Sans un mot, Moriak sortit une dague de sa tunique, l’argent de sa lame renvoyant une lueur tranchante, impitoyable comme le regard de son maître. Il leva la main gauche, puis il traça un sillon sur sa paume, laissant perler un sang sombre, épais, chaque goutte roulant le long de sa dextre. La forme éthérée tendait une coupe aux reflets d’obsidienne, comme une offrande attendue. Le sang, tombant lentement dans le récipient fantomatique, y provoquait des ondes sombres, chaque goutte intensifiant la présence spectrale plus tangible. Il leva la main ensanglantée, referma ses doigts dans une poigne glaciale et s’adressa à l’apparition d'une voix basse, semblable à un grondement venu des profondeurs.
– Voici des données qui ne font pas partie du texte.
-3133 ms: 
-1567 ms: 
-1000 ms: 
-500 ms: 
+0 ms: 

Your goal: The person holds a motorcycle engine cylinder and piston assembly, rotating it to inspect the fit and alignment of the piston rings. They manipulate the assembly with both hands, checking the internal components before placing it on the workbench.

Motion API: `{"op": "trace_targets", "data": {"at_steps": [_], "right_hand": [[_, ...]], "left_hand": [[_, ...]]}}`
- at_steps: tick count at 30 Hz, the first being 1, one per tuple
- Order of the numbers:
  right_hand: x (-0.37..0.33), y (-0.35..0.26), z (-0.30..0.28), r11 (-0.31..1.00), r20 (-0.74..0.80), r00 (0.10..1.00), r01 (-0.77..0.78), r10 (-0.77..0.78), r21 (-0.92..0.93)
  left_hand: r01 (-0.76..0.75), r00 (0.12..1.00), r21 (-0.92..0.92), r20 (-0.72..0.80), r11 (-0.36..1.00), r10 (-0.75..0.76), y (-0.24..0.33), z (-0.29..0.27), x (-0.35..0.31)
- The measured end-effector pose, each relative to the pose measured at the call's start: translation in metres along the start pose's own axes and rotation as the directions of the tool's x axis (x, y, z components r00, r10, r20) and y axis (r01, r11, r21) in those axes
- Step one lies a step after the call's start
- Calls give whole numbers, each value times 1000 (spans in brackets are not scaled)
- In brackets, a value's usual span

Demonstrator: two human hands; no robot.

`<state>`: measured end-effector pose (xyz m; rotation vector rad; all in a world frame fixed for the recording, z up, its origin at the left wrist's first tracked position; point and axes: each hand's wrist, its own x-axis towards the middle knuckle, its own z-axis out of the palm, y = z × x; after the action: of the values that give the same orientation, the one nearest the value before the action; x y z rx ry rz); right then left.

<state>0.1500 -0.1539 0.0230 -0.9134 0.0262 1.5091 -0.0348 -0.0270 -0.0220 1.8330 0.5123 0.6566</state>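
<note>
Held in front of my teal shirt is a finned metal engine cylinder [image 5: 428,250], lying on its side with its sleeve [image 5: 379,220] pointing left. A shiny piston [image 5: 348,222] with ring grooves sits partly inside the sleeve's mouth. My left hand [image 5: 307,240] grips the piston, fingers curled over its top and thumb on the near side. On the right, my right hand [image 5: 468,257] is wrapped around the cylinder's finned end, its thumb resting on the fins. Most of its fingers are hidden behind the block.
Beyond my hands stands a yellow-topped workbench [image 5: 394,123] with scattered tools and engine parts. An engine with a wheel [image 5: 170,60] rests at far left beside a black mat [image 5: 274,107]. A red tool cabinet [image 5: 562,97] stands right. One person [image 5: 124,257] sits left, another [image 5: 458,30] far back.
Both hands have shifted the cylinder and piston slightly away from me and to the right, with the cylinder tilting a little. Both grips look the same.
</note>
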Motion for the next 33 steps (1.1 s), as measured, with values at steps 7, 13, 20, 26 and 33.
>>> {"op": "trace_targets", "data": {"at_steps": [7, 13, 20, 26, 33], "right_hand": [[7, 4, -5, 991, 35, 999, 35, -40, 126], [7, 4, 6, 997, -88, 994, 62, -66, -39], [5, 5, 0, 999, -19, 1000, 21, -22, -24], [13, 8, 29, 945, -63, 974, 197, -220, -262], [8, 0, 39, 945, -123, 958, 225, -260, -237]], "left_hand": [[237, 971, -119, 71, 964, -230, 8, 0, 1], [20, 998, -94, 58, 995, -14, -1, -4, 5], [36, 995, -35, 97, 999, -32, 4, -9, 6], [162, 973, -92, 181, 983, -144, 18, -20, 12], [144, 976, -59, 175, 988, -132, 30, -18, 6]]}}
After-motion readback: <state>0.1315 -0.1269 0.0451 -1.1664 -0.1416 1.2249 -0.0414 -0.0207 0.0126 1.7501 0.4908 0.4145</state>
"Montre-moi la fille," ordonna-t-il, chaque syllabe écorchée par une exigence implacable, son regard flamboyant rivé à la silhouette vaporeuse. Sans un mot, celle-ci entama une lente dissolution, son contour spectral se dispersant en volutes éparpillées par un souffle invisible. En quelques instants, le miroir ne refléta plus que cette lueur pourpre qui s'intensifiait, s'étalant en vagues hypnotiques sur la surface de verre poli. Et soudain, au cœur de cette marée rougeâtre, une vision commença à prendre forme, floue d’abord, comme un souvenir lointain que l’on force à émerger des limbes. Lentement, l’image se précisa, dévoilant la silhouette d’une jeune femme. Sa peau brune luisait légèrement sous la lumière orangée des flammes d'une forge, et ses longs cheveux noirs s’agitant dans l’effort, encadraient un visage intense et concentré. Elle se tenait droite, le corps tendu, comme une corde prête à se rompre, armée d’une épée qu’elle tenait fermement entre ses mains.
La jeune femme était seule, entourée d’outils massifs et de l’éclat incandescent du métal chauffé à blanc. Elle exécutait des mouvements précis, disciplinés, d’une fluidité marquée par la répétition inlassable d’un apprentissage ardu. L’acier de sa lame semblait répondre à chaque geste, tranchant l’air dans des arcs invisibles. Moriak, toujours figé devant le miroir, esquissa un rictus satisfait, carnassier. Il fixait la jeune femme d'un regard sombre tel un prédateur qui observe sa proie de loin, en savourant l'instant d'une chasse encore à venir.
"Enfin…" murmura-t-il pour lui-même, le ton chargé d'une satisfaction sombre et d’une soif impitoyable.